Work task |
Reply with nothing but how many lines in the entries below include "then".

Material shown |

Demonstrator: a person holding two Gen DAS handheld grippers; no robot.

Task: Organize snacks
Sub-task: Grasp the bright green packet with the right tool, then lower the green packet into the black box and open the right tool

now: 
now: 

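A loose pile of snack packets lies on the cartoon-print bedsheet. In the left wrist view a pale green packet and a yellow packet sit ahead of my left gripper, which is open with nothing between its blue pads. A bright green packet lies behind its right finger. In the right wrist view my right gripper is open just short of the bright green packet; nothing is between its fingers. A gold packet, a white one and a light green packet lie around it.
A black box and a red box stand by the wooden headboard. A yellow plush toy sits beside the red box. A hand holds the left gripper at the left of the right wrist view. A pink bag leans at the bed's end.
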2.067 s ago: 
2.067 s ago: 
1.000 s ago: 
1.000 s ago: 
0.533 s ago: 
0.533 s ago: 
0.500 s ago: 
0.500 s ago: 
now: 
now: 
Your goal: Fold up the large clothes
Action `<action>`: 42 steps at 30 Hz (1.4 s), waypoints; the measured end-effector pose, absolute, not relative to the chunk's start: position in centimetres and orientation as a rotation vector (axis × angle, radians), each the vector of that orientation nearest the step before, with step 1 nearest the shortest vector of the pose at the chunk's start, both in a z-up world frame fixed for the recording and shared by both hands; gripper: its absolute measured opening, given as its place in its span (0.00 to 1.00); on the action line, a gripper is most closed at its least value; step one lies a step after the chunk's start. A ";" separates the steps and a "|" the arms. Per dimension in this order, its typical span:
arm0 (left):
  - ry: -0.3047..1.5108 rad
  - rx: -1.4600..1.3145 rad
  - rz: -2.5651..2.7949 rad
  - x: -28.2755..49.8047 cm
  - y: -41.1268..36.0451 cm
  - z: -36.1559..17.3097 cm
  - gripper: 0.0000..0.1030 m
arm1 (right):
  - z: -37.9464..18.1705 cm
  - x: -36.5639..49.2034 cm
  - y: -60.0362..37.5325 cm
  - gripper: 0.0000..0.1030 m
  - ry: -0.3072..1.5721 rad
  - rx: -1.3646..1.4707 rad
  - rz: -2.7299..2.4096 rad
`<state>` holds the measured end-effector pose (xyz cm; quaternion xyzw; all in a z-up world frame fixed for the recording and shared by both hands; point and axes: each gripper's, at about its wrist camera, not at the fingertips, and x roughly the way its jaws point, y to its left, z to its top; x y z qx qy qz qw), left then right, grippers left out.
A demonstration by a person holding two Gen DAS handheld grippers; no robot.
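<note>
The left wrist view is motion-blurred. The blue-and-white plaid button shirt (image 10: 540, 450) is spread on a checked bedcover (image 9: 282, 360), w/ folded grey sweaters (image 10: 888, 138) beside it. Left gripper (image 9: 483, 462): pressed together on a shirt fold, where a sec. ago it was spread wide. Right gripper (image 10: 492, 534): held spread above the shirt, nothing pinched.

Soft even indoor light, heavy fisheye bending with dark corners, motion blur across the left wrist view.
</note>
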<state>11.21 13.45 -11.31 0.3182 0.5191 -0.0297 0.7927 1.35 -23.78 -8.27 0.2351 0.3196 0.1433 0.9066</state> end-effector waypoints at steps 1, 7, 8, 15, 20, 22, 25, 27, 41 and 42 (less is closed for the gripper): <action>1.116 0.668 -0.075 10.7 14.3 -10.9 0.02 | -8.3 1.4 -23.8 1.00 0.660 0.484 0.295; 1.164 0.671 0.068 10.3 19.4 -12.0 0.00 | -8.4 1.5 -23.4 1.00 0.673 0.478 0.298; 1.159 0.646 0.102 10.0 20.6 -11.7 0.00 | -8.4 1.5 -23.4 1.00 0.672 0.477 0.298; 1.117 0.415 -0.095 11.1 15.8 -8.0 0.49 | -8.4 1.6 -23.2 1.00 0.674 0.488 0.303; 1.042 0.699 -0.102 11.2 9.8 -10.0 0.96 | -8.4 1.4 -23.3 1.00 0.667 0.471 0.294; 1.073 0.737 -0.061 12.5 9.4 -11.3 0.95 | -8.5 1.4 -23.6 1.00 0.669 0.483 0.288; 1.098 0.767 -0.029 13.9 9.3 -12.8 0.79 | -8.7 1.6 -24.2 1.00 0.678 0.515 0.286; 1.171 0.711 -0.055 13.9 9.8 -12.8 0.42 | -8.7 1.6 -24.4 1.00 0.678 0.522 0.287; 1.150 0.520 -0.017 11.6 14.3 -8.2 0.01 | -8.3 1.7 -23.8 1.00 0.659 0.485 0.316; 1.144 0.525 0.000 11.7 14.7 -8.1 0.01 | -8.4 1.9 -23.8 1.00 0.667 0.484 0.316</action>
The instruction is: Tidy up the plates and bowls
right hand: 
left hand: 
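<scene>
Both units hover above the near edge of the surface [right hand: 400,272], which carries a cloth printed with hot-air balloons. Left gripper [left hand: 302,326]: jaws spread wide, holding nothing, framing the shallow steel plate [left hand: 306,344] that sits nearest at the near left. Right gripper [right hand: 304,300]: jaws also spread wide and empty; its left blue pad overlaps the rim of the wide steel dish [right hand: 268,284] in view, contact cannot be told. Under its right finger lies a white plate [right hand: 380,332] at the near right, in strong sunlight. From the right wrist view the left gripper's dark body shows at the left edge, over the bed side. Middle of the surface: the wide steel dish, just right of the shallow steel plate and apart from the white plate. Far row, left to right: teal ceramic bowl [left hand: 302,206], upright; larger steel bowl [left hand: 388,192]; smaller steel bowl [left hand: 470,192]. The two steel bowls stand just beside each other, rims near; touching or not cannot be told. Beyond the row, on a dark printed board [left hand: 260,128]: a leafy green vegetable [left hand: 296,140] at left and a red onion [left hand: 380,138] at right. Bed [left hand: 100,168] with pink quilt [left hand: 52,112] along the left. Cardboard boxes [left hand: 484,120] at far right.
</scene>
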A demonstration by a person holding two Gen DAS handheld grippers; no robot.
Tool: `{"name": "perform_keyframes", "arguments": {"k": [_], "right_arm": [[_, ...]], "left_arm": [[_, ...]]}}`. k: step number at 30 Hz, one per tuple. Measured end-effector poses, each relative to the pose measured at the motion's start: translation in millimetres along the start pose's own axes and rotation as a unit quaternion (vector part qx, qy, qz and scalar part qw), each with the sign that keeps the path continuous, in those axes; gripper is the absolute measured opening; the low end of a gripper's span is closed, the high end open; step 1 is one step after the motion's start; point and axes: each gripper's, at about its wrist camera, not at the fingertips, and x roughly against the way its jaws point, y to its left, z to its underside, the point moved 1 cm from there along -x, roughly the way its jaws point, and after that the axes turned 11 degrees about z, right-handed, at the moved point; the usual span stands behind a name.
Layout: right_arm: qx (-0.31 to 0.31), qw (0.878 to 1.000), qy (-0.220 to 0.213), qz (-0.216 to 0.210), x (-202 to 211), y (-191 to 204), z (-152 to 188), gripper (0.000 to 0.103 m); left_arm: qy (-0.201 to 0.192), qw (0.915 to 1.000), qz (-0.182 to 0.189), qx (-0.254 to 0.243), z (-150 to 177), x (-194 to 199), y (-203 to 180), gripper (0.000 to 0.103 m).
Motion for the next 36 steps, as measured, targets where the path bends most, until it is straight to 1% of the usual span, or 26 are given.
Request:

Response |
2